* [PROVIDED MATERIAL]:
◆ ◆ ◆ ◆
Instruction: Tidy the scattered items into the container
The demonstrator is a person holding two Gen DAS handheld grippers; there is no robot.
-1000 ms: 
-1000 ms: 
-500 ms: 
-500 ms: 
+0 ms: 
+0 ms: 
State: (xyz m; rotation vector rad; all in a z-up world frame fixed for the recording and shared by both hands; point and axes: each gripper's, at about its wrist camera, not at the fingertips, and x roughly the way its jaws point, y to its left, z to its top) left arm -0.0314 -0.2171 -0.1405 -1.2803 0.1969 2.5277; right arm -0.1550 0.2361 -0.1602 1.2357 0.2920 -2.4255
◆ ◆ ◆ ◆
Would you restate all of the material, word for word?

* [RESPONSE BELOW]:
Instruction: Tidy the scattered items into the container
The demonstrator is a person holding two Gen DAS handheld grippers; there is no robot.
-1000 ms: 
-1000 ms: 
-500 ms: 
-500 ms: 
+0 ms: 
+0 ms: 
State: (xyz m; rotation vector rad; all in a z-up world frame fixed for the recording and shared by both hands; point and axes: each gripper's, at about its wrist camera, not at the fingertips, and x roughly the way its jaws point, y to its left, z to its top) left arm -0.0314 -0.2171 -0.1405 -1.2803 0.1969 2.5277; right arm -0.1550 0.2361 -0.1602 1.2357 0.2920 -2.4255

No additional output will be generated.